WHAT YOU WILL DO → Every line of the data below is to be retyped exactly.

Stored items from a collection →
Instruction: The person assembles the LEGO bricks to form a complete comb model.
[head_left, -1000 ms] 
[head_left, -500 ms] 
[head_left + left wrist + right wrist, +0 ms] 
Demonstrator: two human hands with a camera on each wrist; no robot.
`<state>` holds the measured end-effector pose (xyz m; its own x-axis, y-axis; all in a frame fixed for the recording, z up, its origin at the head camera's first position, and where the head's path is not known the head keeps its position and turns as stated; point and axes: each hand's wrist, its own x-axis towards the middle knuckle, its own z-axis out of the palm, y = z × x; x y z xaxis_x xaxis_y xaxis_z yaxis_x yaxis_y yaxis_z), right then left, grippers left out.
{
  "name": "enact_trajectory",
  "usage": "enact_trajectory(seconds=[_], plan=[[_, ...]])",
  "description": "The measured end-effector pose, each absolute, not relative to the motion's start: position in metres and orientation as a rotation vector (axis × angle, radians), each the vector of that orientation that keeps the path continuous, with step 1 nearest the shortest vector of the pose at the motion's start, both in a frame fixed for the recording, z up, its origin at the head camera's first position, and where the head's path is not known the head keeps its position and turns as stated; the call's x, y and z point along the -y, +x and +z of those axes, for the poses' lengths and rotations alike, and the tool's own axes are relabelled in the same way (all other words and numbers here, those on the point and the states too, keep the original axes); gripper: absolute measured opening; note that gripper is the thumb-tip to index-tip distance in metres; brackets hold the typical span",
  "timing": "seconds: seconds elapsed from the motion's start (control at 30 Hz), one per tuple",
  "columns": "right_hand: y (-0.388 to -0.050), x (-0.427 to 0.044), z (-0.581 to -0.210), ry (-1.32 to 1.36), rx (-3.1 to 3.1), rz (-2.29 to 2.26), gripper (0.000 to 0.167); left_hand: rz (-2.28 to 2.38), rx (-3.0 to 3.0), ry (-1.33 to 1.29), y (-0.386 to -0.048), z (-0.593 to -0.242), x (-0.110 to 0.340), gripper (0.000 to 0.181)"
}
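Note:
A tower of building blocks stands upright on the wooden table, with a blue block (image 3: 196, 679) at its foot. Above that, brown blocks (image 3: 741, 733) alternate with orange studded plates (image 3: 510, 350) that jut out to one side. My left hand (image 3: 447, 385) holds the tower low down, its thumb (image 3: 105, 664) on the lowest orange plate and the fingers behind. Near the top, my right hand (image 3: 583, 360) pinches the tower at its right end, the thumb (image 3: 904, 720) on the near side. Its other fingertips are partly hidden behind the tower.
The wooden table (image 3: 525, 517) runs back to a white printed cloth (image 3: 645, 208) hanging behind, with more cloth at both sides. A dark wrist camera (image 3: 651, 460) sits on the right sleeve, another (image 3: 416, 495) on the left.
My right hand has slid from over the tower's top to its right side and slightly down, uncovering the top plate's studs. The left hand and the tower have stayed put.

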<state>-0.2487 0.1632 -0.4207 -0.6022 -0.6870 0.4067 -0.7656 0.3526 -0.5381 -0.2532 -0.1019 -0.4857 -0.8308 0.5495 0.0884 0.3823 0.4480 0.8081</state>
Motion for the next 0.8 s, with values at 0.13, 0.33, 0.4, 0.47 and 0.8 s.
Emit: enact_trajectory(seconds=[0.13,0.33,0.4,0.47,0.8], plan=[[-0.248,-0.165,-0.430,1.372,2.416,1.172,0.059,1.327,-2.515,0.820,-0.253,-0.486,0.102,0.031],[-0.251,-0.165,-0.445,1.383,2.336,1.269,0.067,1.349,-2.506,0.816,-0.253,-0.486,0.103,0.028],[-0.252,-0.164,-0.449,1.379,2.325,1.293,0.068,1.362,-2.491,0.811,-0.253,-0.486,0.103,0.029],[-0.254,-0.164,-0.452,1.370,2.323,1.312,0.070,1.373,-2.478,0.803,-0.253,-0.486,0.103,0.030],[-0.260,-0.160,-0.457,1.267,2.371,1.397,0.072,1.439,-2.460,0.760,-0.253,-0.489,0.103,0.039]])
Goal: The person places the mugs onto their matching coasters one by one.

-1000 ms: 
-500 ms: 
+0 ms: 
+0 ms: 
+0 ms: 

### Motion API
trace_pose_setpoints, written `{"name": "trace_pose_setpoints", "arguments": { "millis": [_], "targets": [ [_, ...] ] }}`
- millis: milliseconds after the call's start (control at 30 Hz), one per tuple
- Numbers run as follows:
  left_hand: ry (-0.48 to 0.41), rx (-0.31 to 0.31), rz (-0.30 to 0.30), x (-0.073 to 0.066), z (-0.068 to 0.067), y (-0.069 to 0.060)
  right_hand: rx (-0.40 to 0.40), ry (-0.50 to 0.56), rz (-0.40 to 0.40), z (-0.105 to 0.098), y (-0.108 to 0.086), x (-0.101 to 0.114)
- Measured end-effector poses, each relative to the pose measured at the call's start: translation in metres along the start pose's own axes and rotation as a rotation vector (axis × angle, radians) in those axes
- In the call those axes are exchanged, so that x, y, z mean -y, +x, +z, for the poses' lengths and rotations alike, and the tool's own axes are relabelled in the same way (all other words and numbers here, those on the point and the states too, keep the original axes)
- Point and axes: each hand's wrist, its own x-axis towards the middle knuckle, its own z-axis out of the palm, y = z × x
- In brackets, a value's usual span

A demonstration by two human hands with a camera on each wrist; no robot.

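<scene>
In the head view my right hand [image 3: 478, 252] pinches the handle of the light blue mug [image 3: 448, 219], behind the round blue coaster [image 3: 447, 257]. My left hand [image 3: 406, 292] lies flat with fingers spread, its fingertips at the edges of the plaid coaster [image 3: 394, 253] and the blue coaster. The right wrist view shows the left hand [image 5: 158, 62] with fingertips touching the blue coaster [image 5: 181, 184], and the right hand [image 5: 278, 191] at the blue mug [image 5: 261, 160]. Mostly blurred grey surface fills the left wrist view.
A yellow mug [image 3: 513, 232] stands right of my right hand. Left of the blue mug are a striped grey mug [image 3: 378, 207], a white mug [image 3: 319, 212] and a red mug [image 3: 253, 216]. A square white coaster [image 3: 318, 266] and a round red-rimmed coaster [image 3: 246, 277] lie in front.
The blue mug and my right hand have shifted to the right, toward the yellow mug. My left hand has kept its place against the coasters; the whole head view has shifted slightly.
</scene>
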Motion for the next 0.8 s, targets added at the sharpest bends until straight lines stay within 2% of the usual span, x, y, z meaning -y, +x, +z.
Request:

RESULT →
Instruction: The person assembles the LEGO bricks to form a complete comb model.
[head_left, -1000 ms] 
[head_left, -500 ms] 
[head_left + left wrist + right wrist, +0 ms] 
Demonstrator: two human hands with a camera on each wrist; no robot.
`<state>` holds the measured end-effector pose (xyz m; its own x-axis, y-axis; all in a frame fixed for the recording, z up, its origin at the head camera's first position, and where the head's path is not known the head keeps its position and turns as stated; point and axes: each hand's wrist, its own x-axis towards the middle knuckle, its own z-axis out of the palm, y = z × x; x y z xaxis_x xaxis_y xaxis_z yaxis_x yaxis_y yaxis_z), right then left, grippers left out.
{
  "name": "enact_trajectory",
  "usage": "enact_trajectory(seconds=[_], plan=[[_, ...]])",
  "description": "The measured end-effector pose, each absolute, not relative to the motion's start: position in metres and orientation as a rotation vector (axis × angle, radians), each the vector of that orientation that keeps the path continuous, with step 1 nearest the shortest vector of the pose at the motion's start, both in a frame fixed for the recording, z up, its origin at the head camera's first position, and where the head's path is not known the head keeps its position and turns as stated; the call's x, y and z point along the -y, +x and +z of those axes, for the poses' lengths and rotations alike, and the tool's own axes are relabelled in the same way (all other words and numbers here, those on the point and the states too, keep the original axes); gripper: absolute measured opening; note that gripper is the thumb-tip to index-tip distance in metres; brackets hold the typical span",
  "timing": "seconds: seconds elapsed from the motion's start (control at 30 Hz), one per tuple",
  "columns": "right_hand: y (-0.388 to -0.050), x (-0.427 to 0.044), z (-0.581 to -0.210), ry (-1.32 to 1.36), rx (-3.1 to 3.1), rz (-2.29 to 2.26), gripper (0.000 to 0.167); left_hand: rz (-2.28 to 2.38), rx (-3.0 to 3.0), ry (-1.33 to 1.29), y (-0.386 to -0.048), z (-0.593 to -0.242), x (-0.110 to 0.340), gripper (0.000 to 0.181)"
}
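Note:
A tower of building blocks stands upright on the wooden table, with a blue block (image 3: 196, 679) at its foot. Above that, brown blocks (image 3: 741, 733) alternate with orange studded plates (image 3: 510, 350) that jut out to one side. My left hand (image 3: 447, 385) holds the tower low down, its thumb (image 3: 105, 664) on the lowest orange plate and the fingers behind. Near the top, my right hand (image 3: 583, 360) pinches the tower at its right end, the thumb (image 3: 904, 720) on the near side. Its other fingertips are partly hidden behind the tower.
The wooden table (image 3: 525, 517) runs back to a white printed cloth (image 3: 645, 208) hanging behind, with more cloth at both sides. A dark wrist camera (image 3: 651, 460) sits on the right sleeve, another (image 3: 416, 495) on the left.
My right hand has slid from over the tower's top to its right side and slightly down, uncovering the top plate's studs. The left hand and the tower have stayed put.
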
<state>-0.2487 0.1632 -0.4207 -0.6022 -0.6870 0.4067 -0.7656 0.3526 -0.5381 -0.2532 -0.1019 -0.4857 -0.8308 0.5495 0.0884 0.3823 0.4480 0.8081</state>
Motion for the next 0.8 s, with values at 0.13, 0.33, 0.4, 0.47 and 0.8 s.
Emit: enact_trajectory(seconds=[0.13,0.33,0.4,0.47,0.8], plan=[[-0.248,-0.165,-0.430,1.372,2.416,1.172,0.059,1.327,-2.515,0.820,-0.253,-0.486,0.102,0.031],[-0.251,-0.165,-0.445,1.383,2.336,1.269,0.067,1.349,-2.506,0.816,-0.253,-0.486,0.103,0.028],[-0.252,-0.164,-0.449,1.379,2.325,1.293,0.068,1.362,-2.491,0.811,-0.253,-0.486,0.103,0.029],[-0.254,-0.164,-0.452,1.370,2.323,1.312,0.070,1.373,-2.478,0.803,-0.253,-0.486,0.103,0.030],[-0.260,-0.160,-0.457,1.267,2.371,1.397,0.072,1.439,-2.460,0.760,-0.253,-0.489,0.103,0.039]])
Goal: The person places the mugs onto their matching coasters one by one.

-1000 ms: 
-500 ms: 
+0 ms: 
+0 ms: 
+0 ms: 

### Motion API
trace_pose_setpoints, written `{"name": "trace_pose_setpoints", "arguments": { "millis": [_], "targets": [ [_, ...] ] }}`
- millis: milliseconds after the call's start (control at 30 Hz), one per tuple
- Numbers run as follows:
  left_hand: ry (-0.48 to 0.41), rx (-0.31 to 0.31), rz (-0.30 to 0.30), x (-0.073 to 0.066), z (-0.068 to 0.067), y (-0.069 to 0.060)
  right_hand: rx (-0.40 to 0.40), ry (-0.50 to 0.56), rz (-0.40 to 0.40), z (-0.105 to 0.098), y (-0.108 to 0.086), x (-0.101 to 0.114)
- Measured end-effector poses, each relative to the pose measured at the call's start: translation in metres along the start pose's own axes and rotation as a rotation vector (axis × angle, radians) in those axes
- In the call those axes are exchanged, so that x, y, z mean -y, +x, +z, for the poses' lengths and rotations alike, and the tool's own axes are relabelled in the same way (all other words and numbers here, those on the point and the states too, keep the original axes)
- Point and axes: each hand's wrist, its own x-axis towards the middle knuckle, its own z-axis out of the palm, y = z × x
- In brackets, a value's usual span

A demonstration by two human hands with a camera on each wrist; no robot.

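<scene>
In the head view my right hand [image 3: 478, 252] pinches the handle of the light blue mug [image 3: 448, 219], behind the round blue coaster [image 3: 447, 257]. My left hand [image 3: 406, 292] lies flat with fingers spread, its fingertips at the edges of the plaid coaster [image 3: 394, 253] and the blue coaster. The right wrist view shows the left hand [image 5: 158, 62] with fingertips touching the blue coaster [image 5: 181, 184], and the right hand [image 5: 278, 191] at the blue mug [image 5: 261, 160]. Mostly blurred grey surface fills the left wrist view.
A yellow mug [image 3: 513, 232] stands right of my right hand. Left of the blue mug are a striped grey mug [image 3: 378, 207], a white mug [image 3: 319, 212] and a red mug [image 3: 253, 216]. A square white coaster [image 3: 318, 266] and a round red-rimmed coaster [image 3: 246, 277] lie in front.
The blue mug and my right hand have shifted to the right, toward the yellow mug. My left hand has kept its place against the coasters; the whole head view has shifted slightly.
</scene>
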Motion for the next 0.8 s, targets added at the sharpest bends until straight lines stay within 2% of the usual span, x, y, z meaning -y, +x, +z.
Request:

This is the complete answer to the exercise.